The Centre for Anti-Corruption and Open Leadership (CACOL) has hailed the Supreme Court for refusing the request by Ali Abacha, a brother to the late Head of State, Sani Abacha, to unfreeze accounts traced to him and relatives of the late Abacha.
The accounts are in Jersey, Liechtenstein, Luxembourg and United Kingdom, Switzerland.
Last Friday, a five-man panel led by Justice Sylvester Ngwuta unanimously held that Ali Abacha’s case was statute barred as at April 2004 when it commenced at the Federal High Court in Kaduna.
The lead judgment was prepared by Justice Kudirat Kekere-Ekun.
Delivered by Justice Ejembi Eko, the apex court recalled that it dismissed a similar appeal in February 2020.

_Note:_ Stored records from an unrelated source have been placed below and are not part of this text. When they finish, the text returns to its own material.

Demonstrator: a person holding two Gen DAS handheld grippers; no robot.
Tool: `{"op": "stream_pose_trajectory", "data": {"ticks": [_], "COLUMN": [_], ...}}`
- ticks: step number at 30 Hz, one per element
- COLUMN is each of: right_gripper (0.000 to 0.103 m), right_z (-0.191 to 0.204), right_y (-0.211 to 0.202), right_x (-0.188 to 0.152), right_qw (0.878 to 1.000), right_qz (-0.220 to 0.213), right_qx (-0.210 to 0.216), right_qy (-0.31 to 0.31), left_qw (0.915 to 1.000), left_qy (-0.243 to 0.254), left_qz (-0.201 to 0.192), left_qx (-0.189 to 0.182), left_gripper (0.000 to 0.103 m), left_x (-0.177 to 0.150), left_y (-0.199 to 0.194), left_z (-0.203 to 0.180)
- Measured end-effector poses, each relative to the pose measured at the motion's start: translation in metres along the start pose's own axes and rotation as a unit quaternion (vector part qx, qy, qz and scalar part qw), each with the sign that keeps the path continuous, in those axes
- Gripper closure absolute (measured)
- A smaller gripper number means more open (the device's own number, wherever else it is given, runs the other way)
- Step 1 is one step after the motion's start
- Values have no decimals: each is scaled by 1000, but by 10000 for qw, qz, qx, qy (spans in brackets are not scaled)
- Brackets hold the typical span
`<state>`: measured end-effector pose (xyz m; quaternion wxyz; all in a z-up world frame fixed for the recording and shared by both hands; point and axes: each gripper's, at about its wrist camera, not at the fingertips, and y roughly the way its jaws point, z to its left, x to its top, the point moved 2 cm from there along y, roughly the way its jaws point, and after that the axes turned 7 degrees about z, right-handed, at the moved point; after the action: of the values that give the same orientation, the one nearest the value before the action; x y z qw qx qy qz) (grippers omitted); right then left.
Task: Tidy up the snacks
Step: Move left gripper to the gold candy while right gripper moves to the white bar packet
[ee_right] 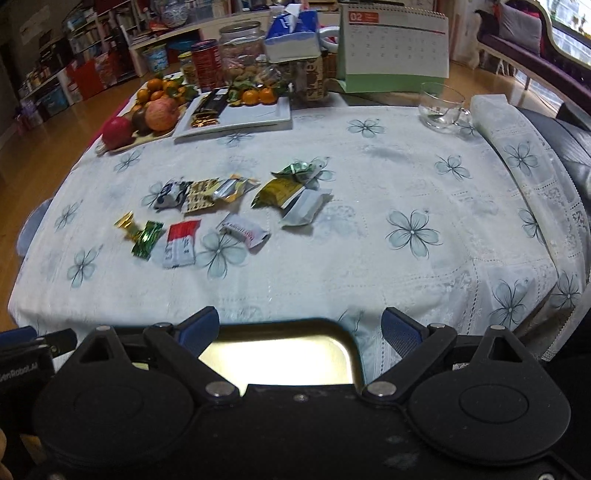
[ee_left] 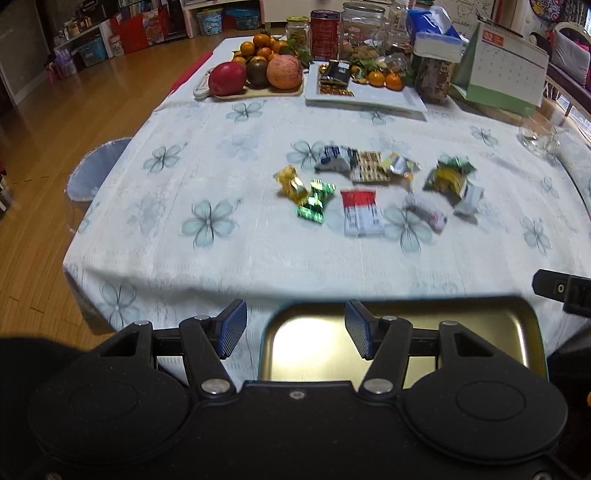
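On the worktop (ee_right: 332, 258), under a white cloth printed with pale blue flowers: a loose scatter of wrapped snacks (ee_right: 229, 206), lying mid-surface and well ahead of both tools. Among them a red-and-white packet (ee_left: 360, 212), a green foil candy (ee_left: 316, 201) touching a gold-wrapped one (ee_left: 290, 182), a checkered brown packet (ee_left: 369, 166), a white pouch (ee_right: 304, 208) just beside an olive-gold bag (ee_right: 279, 192).

At the near edge, directly below both cameras: a shallow gold metal tray (ee_left: 509, 325), nothing visible inside it.

Left gripper (ee_left: 291, 328) held above the tray's left part, jaws apart, blue pads facing each other, nothing between them. Right gripper (ee_right: 299, 328) above the tray's right corner, jaws spread wide, likewise gripping nothing.

Along the far edge: a wooden board of fruit (ee_left: 258, 70) with a red apple, a pink apple and small oranges; beside it a white rectangular plate (ee_left: 388, 98) carrying a dark packet and two oranges. Behind these, glass jars (ee_left: 364, 26), a red tin (ee_left: 325, 29), a blue tissue pack (ee_left: 436, 33) and a desk calendar (ee_right: 395, 44). Near the right edge, a clear glass cup (ee_right: 441, 107).
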<state>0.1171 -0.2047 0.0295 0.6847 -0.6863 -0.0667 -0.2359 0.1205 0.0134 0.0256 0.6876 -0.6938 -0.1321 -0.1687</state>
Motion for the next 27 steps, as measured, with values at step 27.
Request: {"op": "stream_pose_trajectory", "data": {"ticks": [27], "right_gripper": [18], "right_z": [-11], "right_y": [144], "right_x": [177], "right_qw": [9784], "right_qz": [1319], "right_qx": [458], "right_qy": [1527], "left_qw": [9860], "left_qy": [-954], "left_qz": [1332], "left_qx": [-313], "left_gripper": [47], "left_x": [157], "left_y": [132], "left_z": [34]}}
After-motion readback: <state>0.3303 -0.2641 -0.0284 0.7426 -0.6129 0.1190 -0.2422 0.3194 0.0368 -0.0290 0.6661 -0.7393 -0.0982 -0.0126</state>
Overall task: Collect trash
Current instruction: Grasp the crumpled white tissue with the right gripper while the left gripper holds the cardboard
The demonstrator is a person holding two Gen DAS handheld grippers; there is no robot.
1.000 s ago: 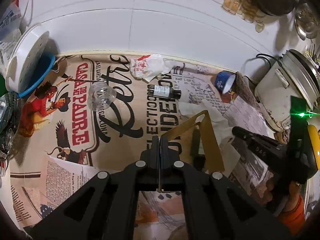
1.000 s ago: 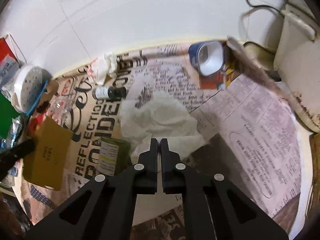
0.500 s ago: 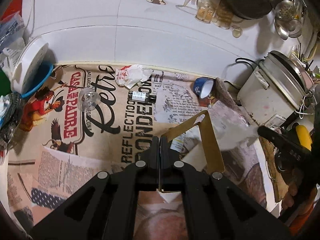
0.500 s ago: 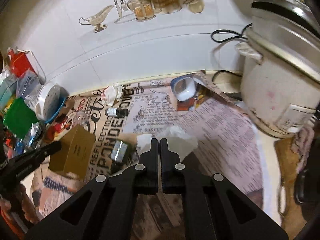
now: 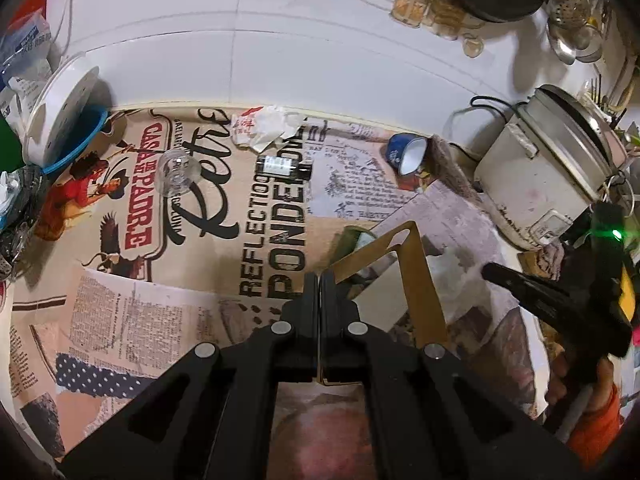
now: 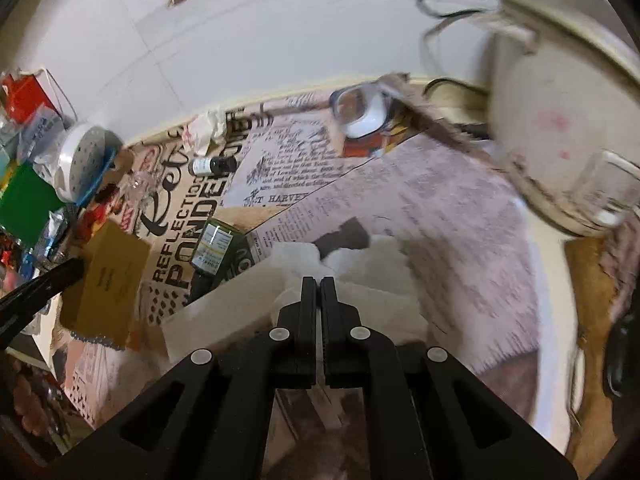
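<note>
My left gripper (image 5: 321,276) is shut on the edge of an open brown cardboard box (image 5: 416,272), held above the newspaper-covered counter. The box (image 6: 112,276) and left gripper (image 6: 40,284) show at the left of the right wrist view. My right gripper (image 6: 318,280) is shut on a crumpled white tissue (image 6: 360,264), which hangs off its tip (image 5: 492,270) as a white tissue (image 5: 456,276). On the counter lie a crumpled white wrapper (image 5: 268,128), a small dark bottle (image 5: 284,166), a clear plastic cup (image 5: 174,176) and a green bottle (image 6: 218,250).
A rice cooker (image 5: 540,176) with its cord stands at the right, and a blue-and-white cup (image 5: 408,154) lies tipped beside it. A white perforated lid (image 5: 60,112) and packets crowd the left edge. The tiled wall (image 5: 320,52) closes the back. A white flat piece (image 6: 224,312) lies under the right gripper.
Both grippers have pulled back and up from the counter. The right one has lifted the tissue off the newspaper, uncovering the green bottle. The left still carries the cardboard box.
</note>
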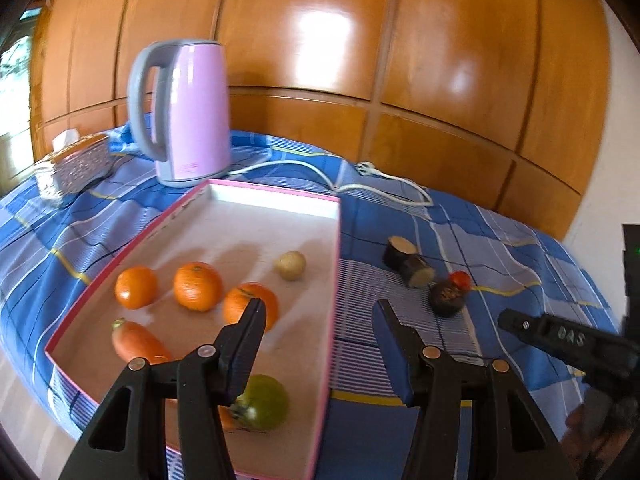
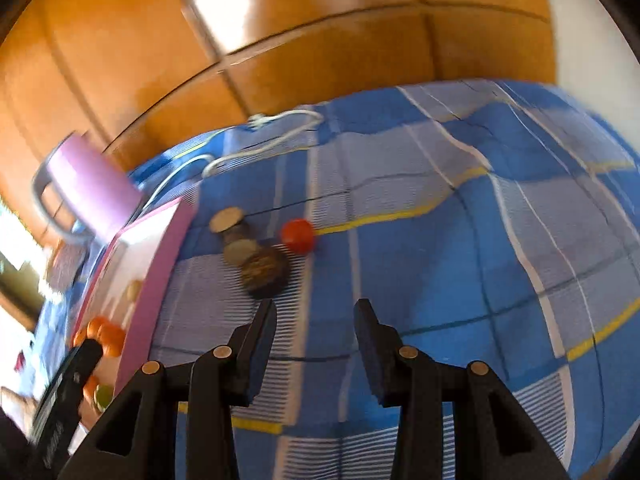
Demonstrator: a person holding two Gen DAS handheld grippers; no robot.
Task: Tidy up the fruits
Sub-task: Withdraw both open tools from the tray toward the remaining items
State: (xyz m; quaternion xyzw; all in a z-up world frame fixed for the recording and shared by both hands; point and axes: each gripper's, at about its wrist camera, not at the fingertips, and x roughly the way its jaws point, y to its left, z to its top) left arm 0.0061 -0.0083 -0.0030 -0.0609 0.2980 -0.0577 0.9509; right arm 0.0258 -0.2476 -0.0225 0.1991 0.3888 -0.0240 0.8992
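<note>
Three oranges (image 1: 198, 286) and a carrot (image 1: 138, 340) sit in the tray (image 1: 334, 264) at lower left; the tomato (image 2: 297, 234) and what look like dark pieces (image 2: 264, 274) wait on the cloth (image 2: 440, 240), centre frame. Both the left gripper (image 1: 318, 312) and right gripper (image 2: 315, 314) gape, empty.

Your right wrist view's smeared with motion blur, the left's fairly sharp. Daylight glares off the wooden panels (image 1: 320, 28), and fisheye bends every edge.

A pink kettle (image 1: 188, 116) stands far ahead to the left on the blue checked cloth (image 1: 500, 240). Its white cord (image 1: 304, 168) lies behind. A tissue box (image 1: 74, 168) sits further left, before wooden panels (image 1: 360, 40).
</note>
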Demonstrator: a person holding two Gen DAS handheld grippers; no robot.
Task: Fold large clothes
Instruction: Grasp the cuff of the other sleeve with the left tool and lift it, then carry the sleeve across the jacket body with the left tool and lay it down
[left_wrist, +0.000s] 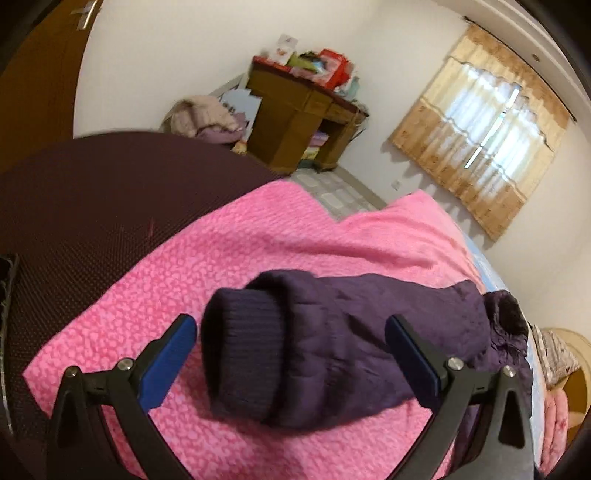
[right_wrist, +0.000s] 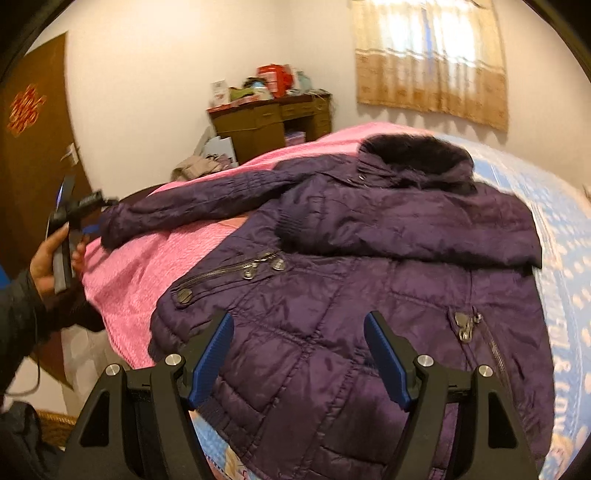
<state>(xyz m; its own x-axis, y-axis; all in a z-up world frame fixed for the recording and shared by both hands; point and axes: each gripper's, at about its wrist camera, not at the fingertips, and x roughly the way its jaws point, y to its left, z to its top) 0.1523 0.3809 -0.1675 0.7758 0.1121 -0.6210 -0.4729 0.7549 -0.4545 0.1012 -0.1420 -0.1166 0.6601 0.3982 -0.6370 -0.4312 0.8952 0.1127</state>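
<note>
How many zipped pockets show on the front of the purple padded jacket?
2: one slanted zip pocket on the jacket's left half in the right wrist view, another near its right edge. Folded cloth may hide others.

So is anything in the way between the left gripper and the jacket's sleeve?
Nothing visible. The left gripper has its jaws open either side of the sleeve cuff of the purple jacket, which lies on the pink blanket.

Jacket (right_wrist: 369, 258): dark purple, quilted, black fur collar (right_wrist: 417, 151). Blanket (left_wrist: 229, 243): pink, pebbled texture. Sheet (right_wrist: 554, 236): light blue, pale dots.
</note>
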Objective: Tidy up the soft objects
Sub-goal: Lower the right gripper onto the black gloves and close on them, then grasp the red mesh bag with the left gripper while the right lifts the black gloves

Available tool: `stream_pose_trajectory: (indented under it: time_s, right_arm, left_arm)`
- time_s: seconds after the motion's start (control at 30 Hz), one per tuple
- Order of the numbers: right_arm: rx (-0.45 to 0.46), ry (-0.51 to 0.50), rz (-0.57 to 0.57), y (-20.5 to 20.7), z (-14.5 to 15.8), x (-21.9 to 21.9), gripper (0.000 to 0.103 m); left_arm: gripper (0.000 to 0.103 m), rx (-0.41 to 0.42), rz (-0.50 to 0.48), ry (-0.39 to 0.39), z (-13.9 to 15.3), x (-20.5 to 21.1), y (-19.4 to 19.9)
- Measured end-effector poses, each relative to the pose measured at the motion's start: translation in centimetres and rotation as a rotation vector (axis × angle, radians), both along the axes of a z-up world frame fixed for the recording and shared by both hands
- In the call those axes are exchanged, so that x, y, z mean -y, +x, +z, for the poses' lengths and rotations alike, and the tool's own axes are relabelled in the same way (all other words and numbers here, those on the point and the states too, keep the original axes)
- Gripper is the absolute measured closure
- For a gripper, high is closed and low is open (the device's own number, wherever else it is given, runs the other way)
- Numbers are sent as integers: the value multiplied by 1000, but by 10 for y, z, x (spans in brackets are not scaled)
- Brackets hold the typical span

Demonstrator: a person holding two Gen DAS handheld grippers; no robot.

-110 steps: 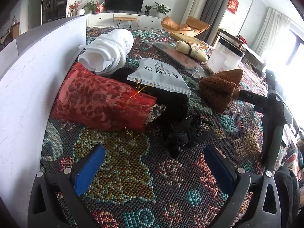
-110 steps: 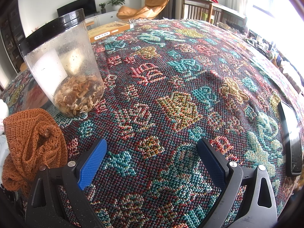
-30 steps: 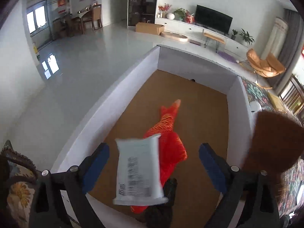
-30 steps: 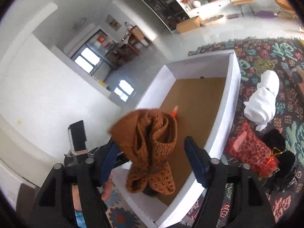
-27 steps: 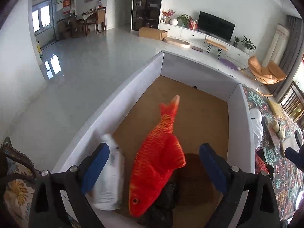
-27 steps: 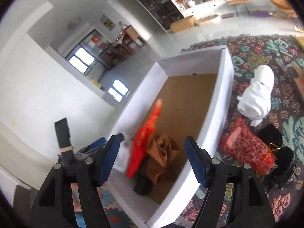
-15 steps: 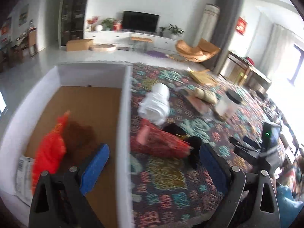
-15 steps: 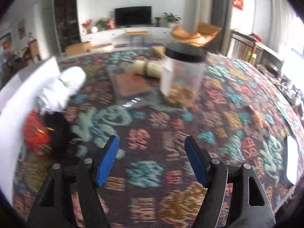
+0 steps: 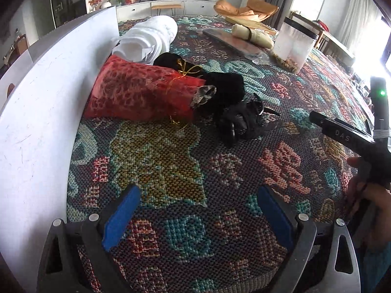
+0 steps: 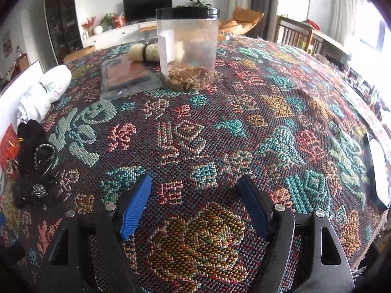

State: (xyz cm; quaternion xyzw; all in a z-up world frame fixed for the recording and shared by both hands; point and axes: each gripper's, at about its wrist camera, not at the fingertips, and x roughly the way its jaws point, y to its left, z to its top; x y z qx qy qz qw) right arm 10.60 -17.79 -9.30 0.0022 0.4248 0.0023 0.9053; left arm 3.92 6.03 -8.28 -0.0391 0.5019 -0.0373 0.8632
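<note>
Surface: bench [image 9: 156,161] covered by a woven cloth with multicoloured blocky motifs; the same cloth fills the right wrist view [image 10: 195,131].
Room: living room with a dark television [image 10: 147,6] on a low white cabinet, potted plants, an orange lounge chair [image 9: 246,8], and bright windows at the right.
Box: white box wall [image 9: 41,112] stands along the left edge of the bench.
Soft objects: red mesh pouch [image 9: 141,92] lies against the box wall; black fabric bundle [image 9: 224,90] touches its open end; white rolled cloth [image 9: 149,40] lies behind both, also beside the wall.
Other items: clear jar with black lid [image 10: 188,48], holding brown pieces at the bottom, stands well apart from the soft objects; a cream roll [image 9: 253,35] and a flat plastic packet [image 10: 127,75] lie near it.
Left hand-held gripper [image 9: 195,217]: jaws wide apart, nothing between the blue pads, above bare cloth near the pouch.
Right hand-held gripper [image 10: 195,207]: jaws opening, nothing between them, above bare cloth.
Left wrist view only: the person's hand [image 9: 366,202] on the right tool's handle, and a green indicator light.
Right wrist view only: a flat white-faced device [image 10: 378,171] at the right edge of the bench.
</note>
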Motion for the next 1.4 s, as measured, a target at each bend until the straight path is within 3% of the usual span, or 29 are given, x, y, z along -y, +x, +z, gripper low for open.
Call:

The Justices said they had no reason to depart from the initial verdict in the case brought then by Abba Mohammed Sani on behalf of the Abacha family.
In a statement on Monday, CACOL Director of Administration and Programmes, Tola Oresanwo commended the judiciary for its position.
“We want to commend the intellectual sagacity and the deep legal insight displayed by the jurists in this case. They have laid a very good foundation for future legal jurisprudence
“If the case had gone the other way, family members of other national treasury looters and those we commonly referred to as “Convicts of the Federal Republic (CFR)” i.e Convicted Publicly Exposed Persons would have approached the courts to unfreeze their accounts so that they can embark on spending spree of the commonwealth of millions of impoverished Nigerians.
“We all know that this country is where it is today as a result of corruption in high places which is primarily in the form of looting of treasury fuelled by sheer greed.
“It is against this background that we are advocating for more stringent punishments and sanctions against those looters and thieves who continually perpetrate these heists with the belief that grand corruption is still a bailable offence in Nigeria and so, they could easily get away with it”, CACOL noted.
In 2020, another $312 million tranche of Abacha loot was repatriated from the United States and the Bailiwick of Jersey to Nigeria.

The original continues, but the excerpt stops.